Yeah, this one has slight weakness in the eaves. I think the relief was too high in the design. You don't see this for 1967 and later dates.
I appreciate this thread @mlov43 I have been looking for some nice examples of the 1966 5 & 10 won. It blows my mind how expensive these are in uncirculated condition, and unfortunately they are not in my budget at this time. I did find some nice circulated examples at the right price. They will have to do until I can upgrade.
Yo! Welcome to the Darkside! Yep. I have found that these coins are incredibly hard to find now in Mint State Grades. If you could have seen the prices for these in 2005... You'd find lots, in graded holders even. Just three years ago, there were the occasional one. My theory on "what's happened" is that many of these coins have first migrated from dealers' world-coin inventories (where they believed that these coins were worthless or just a few bucks) to collections as the prices for these coins started to rise precipitously in the early-mid 2000s. I think many migrated to collectors in Korea. The problem now is that there is NO inventory of these in Mint State anywhere (it seems). I've had good luck searching ebay.de (German Ebay) and ebay.co.uk (British ebay). However, they've sort of dried up now, too. Here's mine. The 1966 10-won was from an NGC MS-64 holder, crack out, of course, to put into album. The 1966 Five-Won was in an NGC holder at MS-65. And then I have two "big key date" 1970 bronze 10-Won coins in MS-64, as you can see here.

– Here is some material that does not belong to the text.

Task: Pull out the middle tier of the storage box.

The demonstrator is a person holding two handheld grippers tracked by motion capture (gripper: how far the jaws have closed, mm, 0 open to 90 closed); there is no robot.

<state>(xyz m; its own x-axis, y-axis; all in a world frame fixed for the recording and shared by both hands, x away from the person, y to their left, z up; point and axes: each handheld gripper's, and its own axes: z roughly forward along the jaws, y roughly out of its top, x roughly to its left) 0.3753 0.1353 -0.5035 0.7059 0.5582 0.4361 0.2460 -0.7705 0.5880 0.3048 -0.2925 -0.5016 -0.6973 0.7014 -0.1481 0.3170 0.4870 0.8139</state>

Here's some recent South Korean auction house results from 2019-2020 (except first one, which is 10 years old, but is an MS-66, the top pop, and one of FOUR in the NGC census). All of these were sold in NGC holders at Hwadong auctions in Korea, and prices in red on the right are in Korean won:
Also, here's a photo of how these labels can appear for these "bronze" 10-Won coins. Numbers 1 and 4 are what you would get about six or more years ago if you simply submitted to NGC. They'd tell you (without a fee) whether your coin was the bronze or brass variety (only really useful for the 1970-dated coin to authenticate which one it is, since that date has both). Number 3 is what you get now, IF you don't pay NGC the extra $75 for "metallurgical analysis" and Number 2 is what you get if you do (and your coin is the bronze variety).